Sócrates pode levar aí vantagem, mas apenas até ao confronto dos números. É exactamente com isso que Santana Lopes pode jogar. O debate de ontem evidenciou um primeiro-ministro solto e à vontade em matéria económica, muito realista e a prometer aquilo que as classes médias querem ouvir: baixa de impostos e combate ao desemprego. Tudo no âmbito de contas públicas sãs, sem as quais não há desenvolvimento económico sustentável.
O discurso começa a passar, mas sobretudo o PSD não tem ilusões: as elites podem não ser importantes nesta votação, mas vão ser importantes para relançar a economia do País e por isso o primeiro-ministro tem que começar já a olhar para a governação que se segue.
Neste momento o que interessa é que o PS continua, a cerca de duas semanas, à defesa. As insinuações sobre a vida privada de Sócrates acabam por fazer o seu caminho, por infames que sejam, e por ter resultados nas classes médias e médias baixas. Para as elites tudo mudará, logo que comece a haver a percepção que o PS não tem condições para ganhar as eleições e que tudo poderá continuar na mesma. Nestas circunstâncias, o discurso económico, e pela positiva, de Santana Lopes dá o pretexto para as elites oportunisticamente mudarem de campo, como tinham começado a fazer contra Barroso e a favor de Ferro, nas eleições de 2002.

Socialistas preocupados

O desespero começa a tomar conta do lado socialista. O primeiro sinal foi dado pelo próprio líder da campanha socialista, Jorge Coelho, ao gritar contra as “porcarias” que estão a surgir na campanha: “porcarias, porcarias!”; depois foi a vez de Manuel Carrilho anunciar os seus alegados apoios para uma eventual candidatura à Câmara de Lisboa. Carrilho aparece com mais independentes e gente de maior qualidade que as “Novas Fronteiras”, num posicionamento para uma eventual candidatura à liderança do PS, caso as coisas corram mal.

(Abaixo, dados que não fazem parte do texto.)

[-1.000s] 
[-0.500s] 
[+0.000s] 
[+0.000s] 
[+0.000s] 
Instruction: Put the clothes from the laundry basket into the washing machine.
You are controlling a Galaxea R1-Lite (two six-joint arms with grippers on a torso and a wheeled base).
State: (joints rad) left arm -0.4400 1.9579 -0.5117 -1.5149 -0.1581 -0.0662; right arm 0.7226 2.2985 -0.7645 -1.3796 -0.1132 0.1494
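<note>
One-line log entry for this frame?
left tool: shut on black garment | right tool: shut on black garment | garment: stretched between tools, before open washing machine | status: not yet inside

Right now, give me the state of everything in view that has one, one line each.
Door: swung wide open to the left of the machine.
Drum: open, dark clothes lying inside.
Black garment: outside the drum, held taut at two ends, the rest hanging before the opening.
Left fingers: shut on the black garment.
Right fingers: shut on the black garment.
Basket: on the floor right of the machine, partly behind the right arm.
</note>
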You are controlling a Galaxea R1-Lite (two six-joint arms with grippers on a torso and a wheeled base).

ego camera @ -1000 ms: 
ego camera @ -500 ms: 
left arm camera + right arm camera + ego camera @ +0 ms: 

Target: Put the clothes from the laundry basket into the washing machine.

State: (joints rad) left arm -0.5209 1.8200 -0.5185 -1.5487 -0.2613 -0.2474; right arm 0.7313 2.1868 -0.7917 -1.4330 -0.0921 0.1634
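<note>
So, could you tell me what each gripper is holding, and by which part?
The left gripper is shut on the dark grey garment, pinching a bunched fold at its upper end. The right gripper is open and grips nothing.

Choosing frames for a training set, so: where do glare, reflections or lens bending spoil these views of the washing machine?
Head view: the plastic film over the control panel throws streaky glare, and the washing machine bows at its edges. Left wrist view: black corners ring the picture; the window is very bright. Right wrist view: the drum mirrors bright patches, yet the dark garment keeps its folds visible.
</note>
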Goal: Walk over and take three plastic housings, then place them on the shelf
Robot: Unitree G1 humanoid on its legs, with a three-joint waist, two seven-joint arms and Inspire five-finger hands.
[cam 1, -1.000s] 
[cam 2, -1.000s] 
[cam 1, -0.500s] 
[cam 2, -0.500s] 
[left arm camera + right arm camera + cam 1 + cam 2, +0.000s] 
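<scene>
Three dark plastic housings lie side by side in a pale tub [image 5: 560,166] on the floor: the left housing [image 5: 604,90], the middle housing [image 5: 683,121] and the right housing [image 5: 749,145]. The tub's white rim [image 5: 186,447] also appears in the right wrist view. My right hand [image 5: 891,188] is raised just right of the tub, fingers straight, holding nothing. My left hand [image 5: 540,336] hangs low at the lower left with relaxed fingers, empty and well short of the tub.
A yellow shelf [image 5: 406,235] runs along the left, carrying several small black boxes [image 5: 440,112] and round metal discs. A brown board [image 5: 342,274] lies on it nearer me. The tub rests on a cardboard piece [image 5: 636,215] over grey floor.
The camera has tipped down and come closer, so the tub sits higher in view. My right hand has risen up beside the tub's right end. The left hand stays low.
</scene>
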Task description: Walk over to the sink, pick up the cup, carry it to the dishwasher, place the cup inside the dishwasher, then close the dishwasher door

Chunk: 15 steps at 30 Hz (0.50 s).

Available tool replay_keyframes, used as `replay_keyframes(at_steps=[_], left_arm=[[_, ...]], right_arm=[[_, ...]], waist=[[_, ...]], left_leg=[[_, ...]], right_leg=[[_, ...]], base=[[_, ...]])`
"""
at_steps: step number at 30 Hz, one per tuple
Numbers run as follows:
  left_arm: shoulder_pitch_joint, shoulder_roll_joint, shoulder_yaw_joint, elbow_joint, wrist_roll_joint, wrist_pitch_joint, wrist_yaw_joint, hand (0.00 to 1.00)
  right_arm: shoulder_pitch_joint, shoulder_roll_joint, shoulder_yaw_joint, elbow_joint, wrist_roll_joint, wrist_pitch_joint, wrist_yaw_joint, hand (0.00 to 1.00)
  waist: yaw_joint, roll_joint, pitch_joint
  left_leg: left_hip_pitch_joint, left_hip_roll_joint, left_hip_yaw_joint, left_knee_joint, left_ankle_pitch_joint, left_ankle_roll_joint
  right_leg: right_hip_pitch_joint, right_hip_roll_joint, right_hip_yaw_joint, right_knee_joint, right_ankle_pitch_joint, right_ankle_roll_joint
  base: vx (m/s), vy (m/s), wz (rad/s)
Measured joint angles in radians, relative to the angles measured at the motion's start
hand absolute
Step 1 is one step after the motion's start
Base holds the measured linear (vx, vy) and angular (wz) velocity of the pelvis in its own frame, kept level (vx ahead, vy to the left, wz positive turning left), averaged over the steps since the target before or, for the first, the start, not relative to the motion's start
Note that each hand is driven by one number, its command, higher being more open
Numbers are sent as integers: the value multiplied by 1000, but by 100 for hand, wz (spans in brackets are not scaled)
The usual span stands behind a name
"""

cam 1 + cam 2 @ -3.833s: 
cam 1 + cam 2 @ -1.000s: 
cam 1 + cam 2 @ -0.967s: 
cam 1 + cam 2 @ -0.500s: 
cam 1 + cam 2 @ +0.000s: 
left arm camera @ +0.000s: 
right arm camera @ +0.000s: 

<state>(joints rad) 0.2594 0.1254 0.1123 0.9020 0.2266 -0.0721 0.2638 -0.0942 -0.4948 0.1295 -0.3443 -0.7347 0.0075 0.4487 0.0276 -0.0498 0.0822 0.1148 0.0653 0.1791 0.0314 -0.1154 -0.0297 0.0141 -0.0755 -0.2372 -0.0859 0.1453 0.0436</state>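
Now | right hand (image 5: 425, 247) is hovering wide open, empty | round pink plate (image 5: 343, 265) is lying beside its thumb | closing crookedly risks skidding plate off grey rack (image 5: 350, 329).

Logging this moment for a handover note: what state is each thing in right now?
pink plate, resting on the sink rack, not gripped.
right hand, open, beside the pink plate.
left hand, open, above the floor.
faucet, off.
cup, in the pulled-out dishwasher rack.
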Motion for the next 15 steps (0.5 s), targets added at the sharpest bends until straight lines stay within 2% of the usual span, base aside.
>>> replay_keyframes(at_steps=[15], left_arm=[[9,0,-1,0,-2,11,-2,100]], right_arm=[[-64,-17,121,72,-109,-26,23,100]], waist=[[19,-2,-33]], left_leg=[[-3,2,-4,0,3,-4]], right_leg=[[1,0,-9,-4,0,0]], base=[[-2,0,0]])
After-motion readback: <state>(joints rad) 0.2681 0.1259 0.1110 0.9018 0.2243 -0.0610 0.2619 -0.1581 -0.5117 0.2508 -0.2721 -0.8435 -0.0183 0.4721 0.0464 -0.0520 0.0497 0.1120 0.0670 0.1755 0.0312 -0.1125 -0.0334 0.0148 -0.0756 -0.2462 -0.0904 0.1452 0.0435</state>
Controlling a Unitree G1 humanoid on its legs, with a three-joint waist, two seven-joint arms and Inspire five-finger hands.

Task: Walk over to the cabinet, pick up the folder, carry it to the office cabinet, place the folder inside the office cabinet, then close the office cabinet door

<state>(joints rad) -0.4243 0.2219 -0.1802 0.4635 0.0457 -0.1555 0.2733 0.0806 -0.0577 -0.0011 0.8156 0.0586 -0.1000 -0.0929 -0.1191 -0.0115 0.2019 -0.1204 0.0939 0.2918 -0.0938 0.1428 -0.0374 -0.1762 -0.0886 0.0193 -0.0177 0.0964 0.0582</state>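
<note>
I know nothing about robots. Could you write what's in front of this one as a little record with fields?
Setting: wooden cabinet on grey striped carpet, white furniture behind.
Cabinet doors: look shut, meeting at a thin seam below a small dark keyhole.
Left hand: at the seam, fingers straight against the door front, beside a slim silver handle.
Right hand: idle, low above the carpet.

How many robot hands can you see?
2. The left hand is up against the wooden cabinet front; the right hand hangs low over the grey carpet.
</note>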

Mas o maior sinal veio mesmo do insuspeito António Vitorino admitindo poder ser candidato a líder do PS, em entrevista ao “Público” e à Renascença.
O antigo comissário percebe que a campanha do PSD pode ser miserável, mas que surte o efeito desejado. Os portugueses podem não quer votar no PSD, mas o que não querem seguramente é Sócrates como primeiro-ministro. O PS, que tinha a oportunidade de voltar agora ao poder, acaba por ser penalizado pelo candidato a primeiro-ministro. Como reserva está António Vitorino: ele sempre disso que, para voltar, tinha primeiro que estar resolvido o problema Sócrates e Jorge Coelho. Parece que estará mais cedo do que todos esperavam…, deixando Sampaio com um problema de consciência difícil: o que fará o Presidente depois de 20 de Fevereiro?